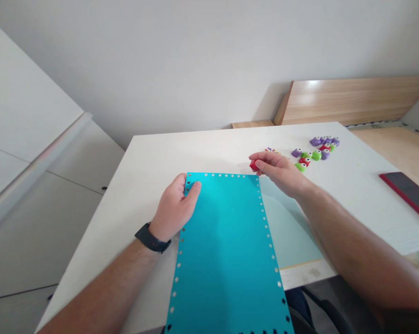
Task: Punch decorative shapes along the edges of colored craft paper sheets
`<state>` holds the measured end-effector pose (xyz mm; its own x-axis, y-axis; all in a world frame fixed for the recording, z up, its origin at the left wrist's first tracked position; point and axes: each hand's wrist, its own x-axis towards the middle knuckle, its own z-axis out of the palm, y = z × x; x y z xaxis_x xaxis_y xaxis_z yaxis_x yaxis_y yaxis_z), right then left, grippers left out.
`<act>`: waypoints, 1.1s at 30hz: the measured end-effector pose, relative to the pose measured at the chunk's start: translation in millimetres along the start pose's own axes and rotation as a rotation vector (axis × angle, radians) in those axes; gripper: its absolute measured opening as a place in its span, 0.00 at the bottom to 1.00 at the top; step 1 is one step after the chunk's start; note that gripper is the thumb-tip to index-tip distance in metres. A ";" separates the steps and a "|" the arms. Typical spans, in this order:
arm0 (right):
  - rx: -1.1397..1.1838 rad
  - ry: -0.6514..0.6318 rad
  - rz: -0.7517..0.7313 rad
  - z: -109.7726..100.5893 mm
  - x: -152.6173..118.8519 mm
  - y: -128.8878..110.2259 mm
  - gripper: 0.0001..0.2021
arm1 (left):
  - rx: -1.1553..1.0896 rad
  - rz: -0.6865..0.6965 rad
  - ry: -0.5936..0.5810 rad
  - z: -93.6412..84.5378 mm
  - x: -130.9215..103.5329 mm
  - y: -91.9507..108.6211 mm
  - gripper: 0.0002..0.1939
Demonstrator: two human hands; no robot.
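A long turquoise sheet of paper (pixel 226 241) runs from the table toward me, with small star- or flower-shaped holes along its edges. My left hand (pixel 178 202) grips its far left corner, thumb on top and fingers underneath. At the far right corner, my right hand (pixel 275 169) pinches a small red craft punch (pixel 254 165) between thumb and fingers. The punch sits at or just beyond the paper's edge; whether it touches cannot be made out. Partly behind the right hand lie small colourful bits (pixel 272 150).
Several purple, green and red punches with eyes (pixel 316 154) stand on the white table (pixel 154 155) at the right. A dark phone with a red edge (pixel 409 190) lies farther right. A wooden headboard (pixel 352 99) rises behind; white cabinets (pixel 39 185) are at left.
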<state>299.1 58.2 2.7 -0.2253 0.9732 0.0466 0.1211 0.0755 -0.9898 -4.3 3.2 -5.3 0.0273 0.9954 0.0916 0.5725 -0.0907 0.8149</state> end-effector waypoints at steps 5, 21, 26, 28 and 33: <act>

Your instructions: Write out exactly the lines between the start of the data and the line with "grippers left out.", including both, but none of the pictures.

Response area:
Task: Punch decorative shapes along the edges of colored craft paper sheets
`<state>` holds the measured end-effector pose (xyz mm; its own x-axis, y-axis; all in a world frame fixed for the recording, z up, its origin at the left wrist's first tracked position; point and axes: each hand's wrist, its own x-axis towards the middle knuckle, its own z-axis out of the palm, y = z × x; x y z xaxis_x xaxis_y xaxis_z yaxis_x yaxis_y yaxis_z), right then left, grippers left out.

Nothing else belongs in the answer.